From patchwork Tue Nov 16 03:30:12 2021
Content-Type: text/plain; charset="utf-8"
MIME-Version: 1.0
Content-Transfer-Encoding: 7bit
X-Patchwork-Submitter: Tony Lu <tonylu@linux.alibaba.com>
X-Patchwork-Id: 12621265
X-Patchwork-Delegate: kuba@kernel.org
Return-Path: <netdev-owner@kernel.org>
X-Spam-Checker-Version: SpamAssassin 3.4.0 (2014-02-07) on
	aws-us-west-2-korg-lkml-1.web.codeaurora.org
Received: from mail.kernel.org (mail.kernel.org [198.145.29.99])
	by smtp.lore.kernel.org (Postfix) with ESMTP id 8BC27C433FE
	for <netdev@archiver.kernel.org>; Tue, 16 Nov 2021 03:31:59 +0000 (UTC)
Received: from vger.kernel.org (vger.kernel.org [23.128.96.18])
	by mail.kernel.org (Postfix) with ESMTP id 73C7C61B66
	for <netdev@archiver.kernel.org>; Tue, 16 Nov 2021 03:31:59 +0000 (UTC)
Received: (majordomo@vger.kernel.org) by vger.kernel.org via listexpand
        id S1346957AbhKPDey (ORCPT <rfc822;netdev@archiver.kernel.org>);
        Mon, 15 Nov 2021 22:34:54 -0500
Received: from out30-54.freemail.mail.aliyun.com ([115.124.30.54]:48912 "EHLO
        out30-54.freemail.mail.aliyun.com" rhost-flags-OK-OK-OK-OK)
        by vger.kernel.org with ESMTP id S1347205AbhKPDd7 (ORCPT
        <rfc822;netdev@vger.kernel.org>); Mon, 15 Nov 2021 22:33:59 -0500
X-Alimail-AntiSpam: 
 AC=PASS;BC=-1|-1;BR=01201311R161e4;CH=green;DM=||false|;DS=||;FP=0|-1|-1|-1|0|-1|-1|-1;HT=e01e04407;MF=tonylu@linux.alibaba.com;NM=1;PH=DS;RN=7;SR=0;TI=SMTPD_---0UwnkGTh_1637033457;
Received: from localhost(mailfrom:tonylu@linux.alibaba.com
 fp:SMTPD_---0UwnkGTh_1637033457)
          by smtp.aliyun-inc.com(127.0.0.1);
          Tue, 16 Nov 2021 11:30:58 +0800
From: Tony Lu <tonylu@linux.alibaba.com>
To: kgraul@linux.ibm.com
Cc: kuba@kernel.org, davem@davemloft.net, guwen@linux.alibaba.com,
        netdev@vger.kernel.org, linux-s390@vger.kernel.org,
        linux-rdma@vger.kernel.org
Subject: [PATCH RFC net] net/smc: Ensure the active closing peer first closes
 clcsock
Date: Tue, 16 Nov 2021 11:30:12 +0800
Message-Id: <20211116033011.16658-1-tonylu@linux.alibaba.com>
X-Mailer: git-send-email 2.33.1
MIME-Version: 1.0
Precedence: bulk
List-ID: <netdev.vger.kernel.org>
X-Mailing-List: netdev@vger.kernel.org
X-Patchwork-Delegate: kuba@kernel.org
X-Patchwork-State: RFC

We found an issue when replacing TCP with SMC. When the actively closed
peer called close() in userspace, the clcsock of peer doesn't enter TCP
active close progress, but the passive closed peer close it first, and
enters TIME_WAIT state. It means the behavior doesn't match what we
expected. After reading RFC7609, there is no clear description of the
order in which we close clcsock during close progress.
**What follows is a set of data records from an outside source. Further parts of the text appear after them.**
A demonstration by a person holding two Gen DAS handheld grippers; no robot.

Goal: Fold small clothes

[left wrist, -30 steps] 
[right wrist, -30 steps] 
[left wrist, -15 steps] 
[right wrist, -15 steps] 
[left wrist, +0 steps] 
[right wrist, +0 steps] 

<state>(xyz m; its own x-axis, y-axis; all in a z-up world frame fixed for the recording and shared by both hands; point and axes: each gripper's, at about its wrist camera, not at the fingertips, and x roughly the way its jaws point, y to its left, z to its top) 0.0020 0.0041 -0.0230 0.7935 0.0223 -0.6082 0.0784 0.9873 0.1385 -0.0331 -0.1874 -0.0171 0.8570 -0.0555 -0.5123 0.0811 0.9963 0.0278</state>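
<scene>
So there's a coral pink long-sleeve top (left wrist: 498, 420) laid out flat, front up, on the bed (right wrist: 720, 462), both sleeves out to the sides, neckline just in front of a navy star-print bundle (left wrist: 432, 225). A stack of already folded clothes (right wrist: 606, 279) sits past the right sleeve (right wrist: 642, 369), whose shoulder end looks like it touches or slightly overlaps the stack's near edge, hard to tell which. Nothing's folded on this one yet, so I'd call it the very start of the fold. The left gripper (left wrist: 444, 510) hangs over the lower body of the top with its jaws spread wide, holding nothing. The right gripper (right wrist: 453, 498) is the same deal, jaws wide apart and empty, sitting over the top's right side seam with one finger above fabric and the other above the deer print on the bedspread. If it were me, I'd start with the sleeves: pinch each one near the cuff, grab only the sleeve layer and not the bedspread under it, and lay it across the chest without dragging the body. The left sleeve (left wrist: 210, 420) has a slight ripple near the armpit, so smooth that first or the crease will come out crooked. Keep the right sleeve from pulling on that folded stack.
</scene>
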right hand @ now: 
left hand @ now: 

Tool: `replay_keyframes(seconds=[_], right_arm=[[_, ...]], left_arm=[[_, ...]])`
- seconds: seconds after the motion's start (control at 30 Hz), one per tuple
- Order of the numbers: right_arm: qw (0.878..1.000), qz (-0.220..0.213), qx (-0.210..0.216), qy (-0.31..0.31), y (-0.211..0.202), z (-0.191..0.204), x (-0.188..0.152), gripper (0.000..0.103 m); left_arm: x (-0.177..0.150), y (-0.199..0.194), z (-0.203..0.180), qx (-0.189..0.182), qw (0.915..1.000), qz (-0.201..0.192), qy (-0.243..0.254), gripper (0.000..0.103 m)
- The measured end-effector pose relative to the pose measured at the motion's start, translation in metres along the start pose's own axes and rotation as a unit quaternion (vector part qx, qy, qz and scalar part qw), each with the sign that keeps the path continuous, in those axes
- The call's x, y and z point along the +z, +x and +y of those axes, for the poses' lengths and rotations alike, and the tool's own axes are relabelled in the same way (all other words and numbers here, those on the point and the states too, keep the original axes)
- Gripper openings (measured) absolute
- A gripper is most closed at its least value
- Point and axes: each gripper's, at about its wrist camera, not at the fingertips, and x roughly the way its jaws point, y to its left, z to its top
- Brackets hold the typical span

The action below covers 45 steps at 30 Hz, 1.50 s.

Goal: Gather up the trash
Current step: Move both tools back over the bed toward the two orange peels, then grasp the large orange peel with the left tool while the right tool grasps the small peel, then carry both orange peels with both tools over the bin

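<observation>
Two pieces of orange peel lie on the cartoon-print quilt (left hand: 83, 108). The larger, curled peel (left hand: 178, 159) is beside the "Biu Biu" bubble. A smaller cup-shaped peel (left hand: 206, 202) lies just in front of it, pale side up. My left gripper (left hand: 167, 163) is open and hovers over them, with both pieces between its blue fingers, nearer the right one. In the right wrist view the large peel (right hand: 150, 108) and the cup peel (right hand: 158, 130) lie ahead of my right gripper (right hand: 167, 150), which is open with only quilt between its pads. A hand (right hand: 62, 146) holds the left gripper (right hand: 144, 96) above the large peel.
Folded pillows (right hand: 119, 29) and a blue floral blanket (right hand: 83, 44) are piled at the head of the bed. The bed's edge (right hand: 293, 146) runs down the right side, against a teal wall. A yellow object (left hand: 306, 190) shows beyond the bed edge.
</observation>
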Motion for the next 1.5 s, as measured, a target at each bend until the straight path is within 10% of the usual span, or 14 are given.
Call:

Consider this, an application listen and accept connections, and a client
connects the server. When client actively closes the socket, the peer's
conneciton in server enters TIME_WAIT state, which means the address
is occupied and won't be reused before TIME_WAIT dismissing. The server
will be restarted failed for EADDRINUSE. Although SO_REUSEADDR can solve
this issue, but not all the applications use it. It is very common to
restart the server process for some reasons in product environment. If
we wait for TIME_WAIT dismissing, the service will be unavailable for a
long time.

Here is a simple example to reproduce this issue. Run these commands:
  server: smc_run ./sockperf server --tcp -p 12345
  client: smc_run ./sockperf pp --tcp -m 14 -i ${SERVER_IP} -t 10 -p 12345

After client benchmark finished, a TIME_WAIT connection will show up in
the server, not the client, which will occupy the address:
  tcp        0      0 100.200.30.40:12345      100.200.30.41:53010      TIME_WAIT   -

If we restart server's sockperf, it will fail for:
  sockperf: ERROR: [fd=3] Can`t bind socket, IP to bind: 0.0.0.0:12345
   (errno=98 Address already in use)

Here is the process of closing for PeerConnAbort. We can observe this
issue both in PeerConnAbort and PeerConnClosed.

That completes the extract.